I am, suprise suprise, relatively new to 16S based analysis beyond Sanger. My goal is to perform a picrust analysis and I seem to loose a lot of OTUs on the way…:
What I did so far was to follow the MiSeq SOP successfully which resulted in a .biom file with around 3000 OTUs, of which only 700 occured more than 6 times across my samples.

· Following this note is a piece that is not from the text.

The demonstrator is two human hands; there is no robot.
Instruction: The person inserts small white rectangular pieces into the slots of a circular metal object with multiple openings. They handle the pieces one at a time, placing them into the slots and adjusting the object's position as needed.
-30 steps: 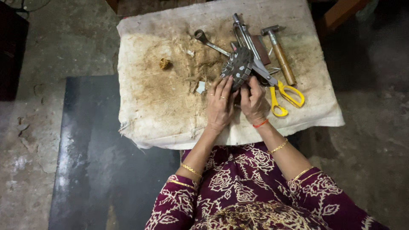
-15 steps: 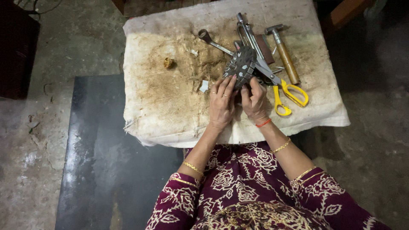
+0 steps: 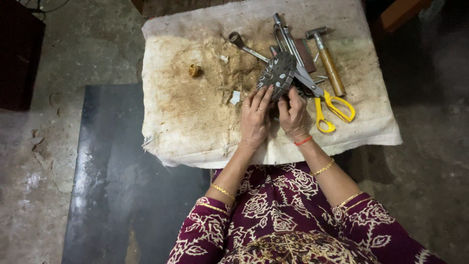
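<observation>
A round grey metal part [image 3: 276, 74] with slots around its rim is held tilted over a stained white cloth [image 3: 195, 117] on a low table. My left hand [image 3: 255, 117] grips its lower left edge, fingers spread along the rim. My right hand [image 3: 293, 114] grips its lower right edge. Both hands touch each other at the thumbs. Just right of the part lie yellow-handled scissors [image 3: 332, 106], partly under its edge.
A wooden-handled hammer [image 3: 328, 61] lies at the right of the cloth, a ring spanner [image 3: 246, 46] and long metal tools [image 3: 288, 41] behind the part. A small brown lump [image 3: 195, 70] sits at the left. A dark metal sheet [image 3: 112, 186] lies on the concrete floor.
The view has shifted slightly, so the table sits further right in frame. Both hands stay on the round part, which has barely turned.
</observation>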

Now I am trying to map these OTUs to green genes using:
classify.seqs(fasta=current, count=current, taxonomy=gg_13_5_99.gg.tax, reference=gg_13_5_99.fasta) classify.otu(taxonomy=current, count=current, list=current, label=0.03) make.biom(shared=current, label=0.03, reftaxonomy=gg_13_5_99.gg.tax, constaxonomy=stability.trim.contigs.good.unique.good.filter.unique.precluster.pick.pick.pick.pick.an.unique_list.0.03.cons.taxonomy, picrust=97_otu_map.txt)
and the resulting .biom File only has 180 OTUs, of which 150 occur in more than 6 samples.
If I leave out the picrust option (picrust=97_otu_map.txt) I end up with similar numbers, as before, but the OTU IDs do not match to green genes.
From searching the forum I gathered that duplicated OTUs are removed for picrust, but I doubt that this would be the case for ~2000 of those. Were these simply discarded because they are not mapped to green genes in 97_otu_map and/or duplicates?